§ **Source material**:
● ● ● ● ●
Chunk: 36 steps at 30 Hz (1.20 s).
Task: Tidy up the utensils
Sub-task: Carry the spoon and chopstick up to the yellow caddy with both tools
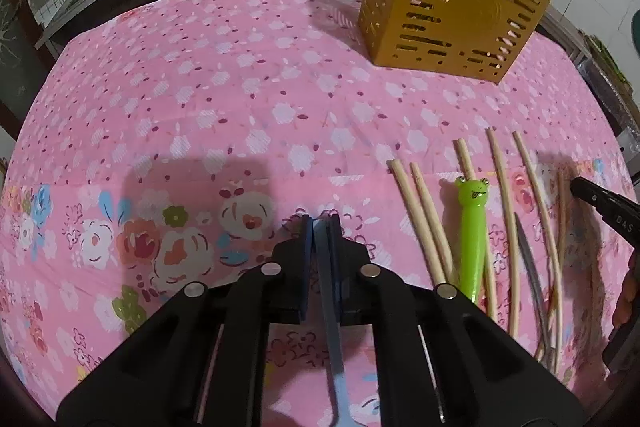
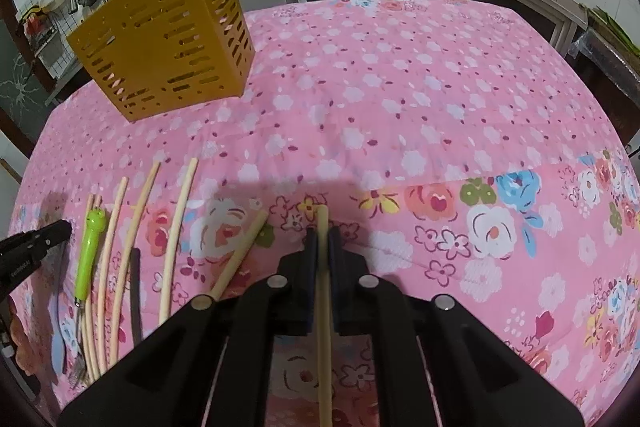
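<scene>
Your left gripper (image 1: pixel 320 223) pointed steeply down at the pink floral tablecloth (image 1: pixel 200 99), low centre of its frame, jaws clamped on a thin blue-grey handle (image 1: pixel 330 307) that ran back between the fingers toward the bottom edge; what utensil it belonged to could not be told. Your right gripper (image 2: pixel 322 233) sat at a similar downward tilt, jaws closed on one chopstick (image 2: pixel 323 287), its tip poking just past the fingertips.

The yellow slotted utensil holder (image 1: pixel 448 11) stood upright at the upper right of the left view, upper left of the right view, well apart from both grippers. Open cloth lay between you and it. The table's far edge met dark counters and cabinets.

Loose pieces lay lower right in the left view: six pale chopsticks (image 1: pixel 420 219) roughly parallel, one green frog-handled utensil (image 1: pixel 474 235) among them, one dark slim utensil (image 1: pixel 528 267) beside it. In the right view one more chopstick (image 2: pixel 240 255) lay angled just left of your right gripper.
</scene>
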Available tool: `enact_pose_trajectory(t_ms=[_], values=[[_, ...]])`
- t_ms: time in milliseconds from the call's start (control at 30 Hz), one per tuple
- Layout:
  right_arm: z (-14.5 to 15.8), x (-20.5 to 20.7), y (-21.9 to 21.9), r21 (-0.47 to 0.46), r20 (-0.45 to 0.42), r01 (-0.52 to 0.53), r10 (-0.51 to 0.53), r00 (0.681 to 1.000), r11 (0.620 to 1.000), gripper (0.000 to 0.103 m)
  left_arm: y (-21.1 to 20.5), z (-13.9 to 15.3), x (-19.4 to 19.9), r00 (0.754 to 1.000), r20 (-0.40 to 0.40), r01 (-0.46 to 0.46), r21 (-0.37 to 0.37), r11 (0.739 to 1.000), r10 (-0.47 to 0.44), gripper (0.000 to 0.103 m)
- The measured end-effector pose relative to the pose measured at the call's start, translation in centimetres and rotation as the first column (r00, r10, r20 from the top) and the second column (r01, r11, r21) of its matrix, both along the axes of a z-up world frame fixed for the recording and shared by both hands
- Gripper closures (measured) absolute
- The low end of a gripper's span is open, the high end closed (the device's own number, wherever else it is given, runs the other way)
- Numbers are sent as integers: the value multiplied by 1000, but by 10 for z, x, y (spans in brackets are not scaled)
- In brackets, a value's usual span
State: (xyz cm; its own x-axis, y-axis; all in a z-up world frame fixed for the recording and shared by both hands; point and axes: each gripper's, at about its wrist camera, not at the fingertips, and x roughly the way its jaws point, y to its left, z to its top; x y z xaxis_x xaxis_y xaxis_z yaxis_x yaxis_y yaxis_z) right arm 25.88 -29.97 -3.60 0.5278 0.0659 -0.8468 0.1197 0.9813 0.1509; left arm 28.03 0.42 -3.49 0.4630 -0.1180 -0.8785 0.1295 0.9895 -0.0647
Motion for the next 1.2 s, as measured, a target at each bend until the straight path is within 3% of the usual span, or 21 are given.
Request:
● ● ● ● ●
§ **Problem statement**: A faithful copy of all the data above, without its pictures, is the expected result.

§ **Written answer**:
Chunk: 36 steps at 30 Hz (1.20 s).
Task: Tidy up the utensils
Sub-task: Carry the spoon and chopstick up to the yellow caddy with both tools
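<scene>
Your left gripper (image 1: pixel 320 223) pointed steeply down at the pink floral tablecloth (image 1: pixel 200 99), low centre of its frame, jaws clamped on a thin blue-grey handle (image 1: pixel 330 307) that ran back between the fingers toward the bottom edge; what utensil it belonged to could not be told. Your right gripper (image 2: pixel 322 233) sat at a similar downward tilt, jaws closed on one chopstick (image 2: pixel 323 287), its tip poking just past the fingertips.

The yellow slotted utensil holder (image 1: pixel 448 11) stood upright at the upper right of the left view, upper left of the right view, well apart from both grippers. Open cloth lay between you and it. The table's far edge met dark counters and cabinets.

Loose pieces lay lower right in the left view: six pale chopsticks (image 1: pixel 420 219) roughly parallel, one green frog-handled utensil (image 1: pixel 474 235) among them, one dark slim utensil (image 1: pixel 528 267) beside it. In the right view one more chopstick (image 2: pixel 240 255) lay angled just left of your right gripper.
</scene>
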Available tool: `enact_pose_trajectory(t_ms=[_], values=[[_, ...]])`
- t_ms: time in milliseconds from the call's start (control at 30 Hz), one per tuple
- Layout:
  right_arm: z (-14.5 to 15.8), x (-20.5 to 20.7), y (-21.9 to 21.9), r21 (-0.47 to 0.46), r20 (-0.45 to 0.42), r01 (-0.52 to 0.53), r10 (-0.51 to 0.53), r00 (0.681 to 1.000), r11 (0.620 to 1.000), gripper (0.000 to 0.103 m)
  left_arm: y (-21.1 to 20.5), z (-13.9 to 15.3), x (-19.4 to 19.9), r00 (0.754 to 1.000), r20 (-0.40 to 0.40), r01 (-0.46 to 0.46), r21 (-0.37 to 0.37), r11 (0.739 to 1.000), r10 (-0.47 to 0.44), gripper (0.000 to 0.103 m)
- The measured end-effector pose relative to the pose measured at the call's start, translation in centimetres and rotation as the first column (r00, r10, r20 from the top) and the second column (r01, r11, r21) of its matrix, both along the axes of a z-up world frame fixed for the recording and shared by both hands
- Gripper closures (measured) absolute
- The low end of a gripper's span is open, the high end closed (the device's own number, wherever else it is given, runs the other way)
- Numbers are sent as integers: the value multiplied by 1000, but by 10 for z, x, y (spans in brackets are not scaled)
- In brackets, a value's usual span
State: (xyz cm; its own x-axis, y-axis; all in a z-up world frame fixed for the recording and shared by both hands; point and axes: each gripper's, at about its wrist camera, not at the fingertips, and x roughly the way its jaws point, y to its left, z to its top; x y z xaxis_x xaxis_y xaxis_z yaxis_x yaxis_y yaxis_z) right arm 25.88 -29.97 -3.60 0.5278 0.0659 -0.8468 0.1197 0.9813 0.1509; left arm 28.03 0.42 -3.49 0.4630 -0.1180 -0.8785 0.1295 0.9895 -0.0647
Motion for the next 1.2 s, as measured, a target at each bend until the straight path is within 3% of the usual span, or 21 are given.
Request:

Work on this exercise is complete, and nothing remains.